### What this task involves
Below are entries; copy exactly the lines from the one with "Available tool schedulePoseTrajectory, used" through the one with "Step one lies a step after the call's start", both included, and leave out the rest.

### Source material
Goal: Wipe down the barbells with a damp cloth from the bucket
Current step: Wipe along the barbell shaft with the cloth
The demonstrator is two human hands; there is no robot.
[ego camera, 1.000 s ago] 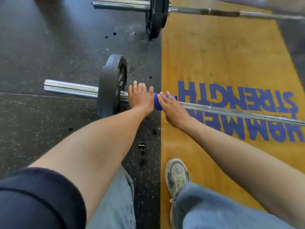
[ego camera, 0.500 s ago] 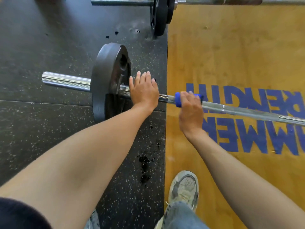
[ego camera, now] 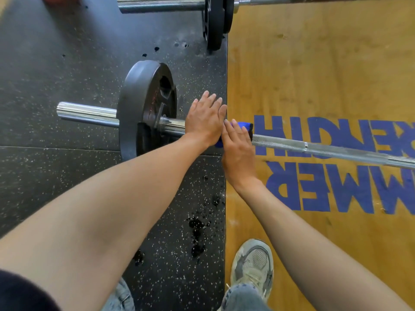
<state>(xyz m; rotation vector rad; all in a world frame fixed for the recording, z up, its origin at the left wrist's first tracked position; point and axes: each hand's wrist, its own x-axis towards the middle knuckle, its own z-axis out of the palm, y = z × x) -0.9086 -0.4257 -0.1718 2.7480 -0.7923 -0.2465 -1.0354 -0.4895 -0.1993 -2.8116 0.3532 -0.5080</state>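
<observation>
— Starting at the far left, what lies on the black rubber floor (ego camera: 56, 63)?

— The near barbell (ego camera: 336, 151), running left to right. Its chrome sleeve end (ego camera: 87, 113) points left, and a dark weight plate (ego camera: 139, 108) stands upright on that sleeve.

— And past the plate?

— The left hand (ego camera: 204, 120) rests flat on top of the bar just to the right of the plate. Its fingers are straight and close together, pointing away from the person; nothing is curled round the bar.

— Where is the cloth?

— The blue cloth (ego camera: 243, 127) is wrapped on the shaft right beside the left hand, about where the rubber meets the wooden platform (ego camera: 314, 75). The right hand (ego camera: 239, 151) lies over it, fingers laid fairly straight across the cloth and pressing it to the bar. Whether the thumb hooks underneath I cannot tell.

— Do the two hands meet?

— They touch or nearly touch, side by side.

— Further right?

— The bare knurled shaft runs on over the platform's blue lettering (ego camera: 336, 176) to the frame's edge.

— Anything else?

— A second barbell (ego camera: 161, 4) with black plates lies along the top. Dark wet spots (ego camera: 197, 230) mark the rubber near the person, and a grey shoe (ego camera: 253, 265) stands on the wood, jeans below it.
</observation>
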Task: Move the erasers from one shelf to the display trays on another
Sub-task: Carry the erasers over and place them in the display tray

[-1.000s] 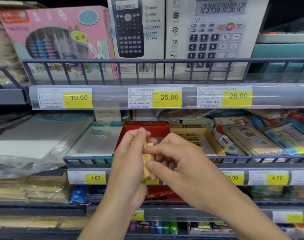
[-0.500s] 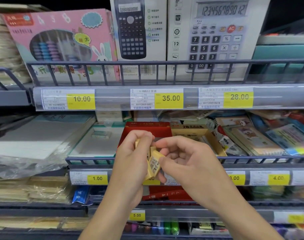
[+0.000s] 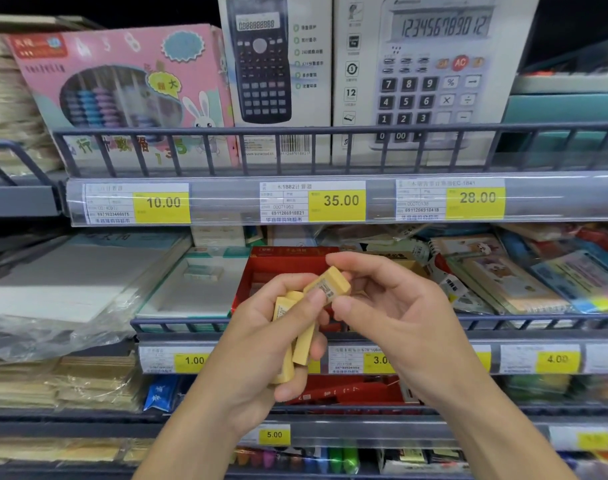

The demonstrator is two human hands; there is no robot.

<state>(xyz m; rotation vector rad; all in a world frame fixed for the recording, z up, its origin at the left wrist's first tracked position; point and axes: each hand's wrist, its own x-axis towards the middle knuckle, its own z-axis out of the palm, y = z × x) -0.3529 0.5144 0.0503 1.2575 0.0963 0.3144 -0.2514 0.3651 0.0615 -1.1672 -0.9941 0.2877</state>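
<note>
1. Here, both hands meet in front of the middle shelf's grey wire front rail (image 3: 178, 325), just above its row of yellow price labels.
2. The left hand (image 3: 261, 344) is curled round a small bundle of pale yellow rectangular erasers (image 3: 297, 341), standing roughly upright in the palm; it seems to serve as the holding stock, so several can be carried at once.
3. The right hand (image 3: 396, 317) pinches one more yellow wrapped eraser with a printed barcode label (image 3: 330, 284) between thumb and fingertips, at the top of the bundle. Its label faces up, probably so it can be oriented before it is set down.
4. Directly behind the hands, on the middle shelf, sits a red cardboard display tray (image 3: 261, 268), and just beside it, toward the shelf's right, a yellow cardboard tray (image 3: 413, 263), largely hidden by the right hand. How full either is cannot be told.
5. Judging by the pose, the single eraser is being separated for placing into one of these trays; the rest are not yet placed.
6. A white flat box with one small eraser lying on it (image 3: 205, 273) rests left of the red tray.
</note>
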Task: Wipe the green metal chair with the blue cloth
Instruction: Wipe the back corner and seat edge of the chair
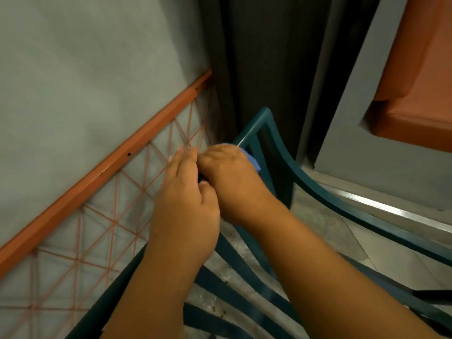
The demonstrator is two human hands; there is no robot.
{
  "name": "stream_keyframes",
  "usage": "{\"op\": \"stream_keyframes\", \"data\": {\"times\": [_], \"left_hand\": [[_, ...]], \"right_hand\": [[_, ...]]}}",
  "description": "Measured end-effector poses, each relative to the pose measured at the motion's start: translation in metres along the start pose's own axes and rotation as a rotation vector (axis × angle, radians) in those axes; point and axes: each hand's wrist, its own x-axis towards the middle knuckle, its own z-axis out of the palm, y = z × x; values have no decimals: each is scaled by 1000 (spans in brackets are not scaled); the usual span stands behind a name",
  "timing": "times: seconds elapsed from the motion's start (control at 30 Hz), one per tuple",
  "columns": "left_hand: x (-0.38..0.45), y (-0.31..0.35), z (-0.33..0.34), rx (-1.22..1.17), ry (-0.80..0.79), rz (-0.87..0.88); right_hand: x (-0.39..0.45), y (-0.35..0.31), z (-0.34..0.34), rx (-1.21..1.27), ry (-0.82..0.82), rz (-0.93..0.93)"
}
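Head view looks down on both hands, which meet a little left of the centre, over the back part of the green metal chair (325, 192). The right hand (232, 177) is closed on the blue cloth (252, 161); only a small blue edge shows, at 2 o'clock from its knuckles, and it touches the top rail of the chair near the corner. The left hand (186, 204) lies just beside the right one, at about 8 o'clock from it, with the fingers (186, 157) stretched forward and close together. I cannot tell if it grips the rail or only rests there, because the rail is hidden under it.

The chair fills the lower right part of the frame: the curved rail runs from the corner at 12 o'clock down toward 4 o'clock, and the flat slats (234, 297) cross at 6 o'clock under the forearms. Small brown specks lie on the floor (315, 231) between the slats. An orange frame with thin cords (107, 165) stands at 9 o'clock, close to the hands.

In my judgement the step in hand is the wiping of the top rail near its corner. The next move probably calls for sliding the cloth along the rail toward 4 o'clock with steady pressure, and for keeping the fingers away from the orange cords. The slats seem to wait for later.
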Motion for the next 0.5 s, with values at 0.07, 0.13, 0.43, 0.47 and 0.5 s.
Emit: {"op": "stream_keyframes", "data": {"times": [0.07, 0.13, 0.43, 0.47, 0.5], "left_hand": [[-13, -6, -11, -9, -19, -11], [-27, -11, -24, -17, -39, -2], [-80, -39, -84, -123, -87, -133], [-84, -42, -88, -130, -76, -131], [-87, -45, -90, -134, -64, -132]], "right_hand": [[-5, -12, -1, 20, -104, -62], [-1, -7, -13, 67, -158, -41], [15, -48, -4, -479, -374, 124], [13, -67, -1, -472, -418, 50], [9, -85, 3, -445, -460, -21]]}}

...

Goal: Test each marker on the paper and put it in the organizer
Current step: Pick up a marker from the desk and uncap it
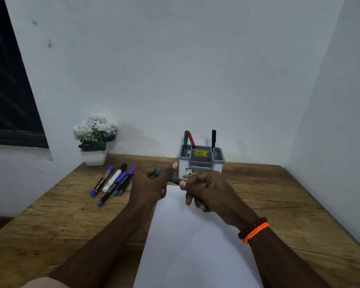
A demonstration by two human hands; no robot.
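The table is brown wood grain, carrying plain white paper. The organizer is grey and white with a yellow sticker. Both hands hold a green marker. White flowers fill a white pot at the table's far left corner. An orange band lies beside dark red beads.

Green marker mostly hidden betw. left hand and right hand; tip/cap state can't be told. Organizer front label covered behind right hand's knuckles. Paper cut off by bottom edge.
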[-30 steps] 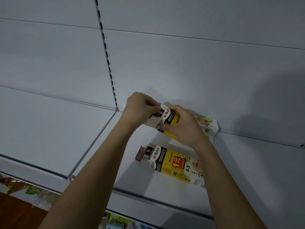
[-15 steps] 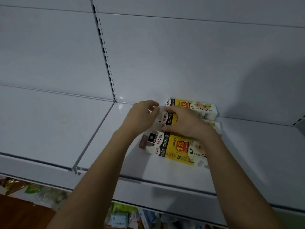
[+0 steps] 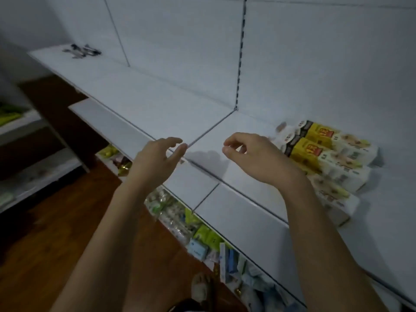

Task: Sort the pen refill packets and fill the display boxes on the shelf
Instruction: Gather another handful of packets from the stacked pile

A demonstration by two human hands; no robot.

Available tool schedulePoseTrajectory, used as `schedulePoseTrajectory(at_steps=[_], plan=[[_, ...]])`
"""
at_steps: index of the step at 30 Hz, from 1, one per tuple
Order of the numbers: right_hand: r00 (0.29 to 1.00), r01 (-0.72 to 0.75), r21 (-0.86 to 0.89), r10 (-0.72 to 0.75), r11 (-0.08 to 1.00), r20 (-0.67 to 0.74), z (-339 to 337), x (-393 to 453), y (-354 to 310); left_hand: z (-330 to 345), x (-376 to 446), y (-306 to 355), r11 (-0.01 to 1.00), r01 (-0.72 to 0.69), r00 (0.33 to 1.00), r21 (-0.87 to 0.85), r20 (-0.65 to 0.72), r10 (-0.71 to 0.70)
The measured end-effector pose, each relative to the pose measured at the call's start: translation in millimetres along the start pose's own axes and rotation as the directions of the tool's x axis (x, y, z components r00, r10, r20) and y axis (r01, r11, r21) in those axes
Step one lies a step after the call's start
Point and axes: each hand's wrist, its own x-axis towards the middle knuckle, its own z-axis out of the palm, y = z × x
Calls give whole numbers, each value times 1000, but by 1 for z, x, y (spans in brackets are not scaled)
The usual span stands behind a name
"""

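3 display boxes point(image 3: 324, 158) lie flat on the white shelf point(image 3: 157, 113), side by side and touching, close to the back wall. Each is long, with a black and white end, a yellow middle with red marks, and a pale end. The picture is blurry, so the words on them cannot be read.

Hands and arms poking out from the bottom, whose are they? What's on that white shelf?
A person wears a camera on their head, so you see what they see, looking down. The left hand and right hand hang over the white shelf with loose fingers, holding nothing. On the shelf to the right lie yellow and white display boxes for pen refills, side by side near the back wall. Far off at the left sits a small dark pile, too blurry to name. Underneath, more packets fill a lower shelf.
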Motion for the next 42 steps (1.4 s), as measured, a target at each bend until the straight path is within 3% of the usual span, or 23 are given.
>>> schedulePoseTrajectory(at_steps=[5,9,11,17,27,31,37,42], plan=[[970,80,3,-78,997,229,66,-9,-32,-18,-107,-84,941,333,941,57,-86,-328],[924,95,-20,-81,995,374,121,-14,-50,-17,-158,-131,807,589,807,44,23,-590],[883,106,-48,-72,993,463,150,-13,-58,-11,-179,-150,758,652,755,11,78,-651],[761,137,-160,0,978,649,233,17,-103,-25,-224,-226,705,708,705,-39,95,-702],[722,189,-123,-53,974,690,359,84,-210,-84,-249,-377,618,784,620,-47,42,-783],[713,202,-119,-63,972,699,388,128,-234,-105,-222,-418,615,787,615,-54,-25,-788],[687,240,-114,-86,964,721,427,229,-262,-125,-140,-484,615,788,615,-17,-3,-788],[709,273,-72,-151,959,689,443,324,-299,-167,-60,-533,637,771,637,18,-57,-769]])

### Solution to this exercise
Available tool schedulePoseTrajectory, used as `schedulePoseTrajectory(at_steps=[_], plan=[[_, ...]])`
"""
at_steps: index of the step at 30 Hz, from 1, one per tuple
Order of the numbers: right_hand: r00 (0.29 to 1.00), r01 (-0.72 to 0.75), r21 (-0.86 to 0.89), r10 (-0.72 to 0.75), r11 (-0.08 to 1.00), r20 (-0.67 to 0.74), z (-339 to 337), x (-393 to 453), y (-354 to 310); left_hand: z (-330 to 345), x (-376 to 446), y (-306 to 355), r11 (-0.01 to 1.00), r01 (-0.72 to 0.69), r00 (0.33 to 1.00), r21 (-0.87 to 0.85), r20 (-0.65 to 0.72), r10 (-0.71 to 0.70)
The measured end-effector pose, each relative to the pose measured at the call's start: translation in millimetres along the start pose's own axes and rotation as the directions of the tool's x axis (x, y, z components r00, r10, r20) and y axis (r01, r11, r21) in those axes
Step one lies a step after the call's start

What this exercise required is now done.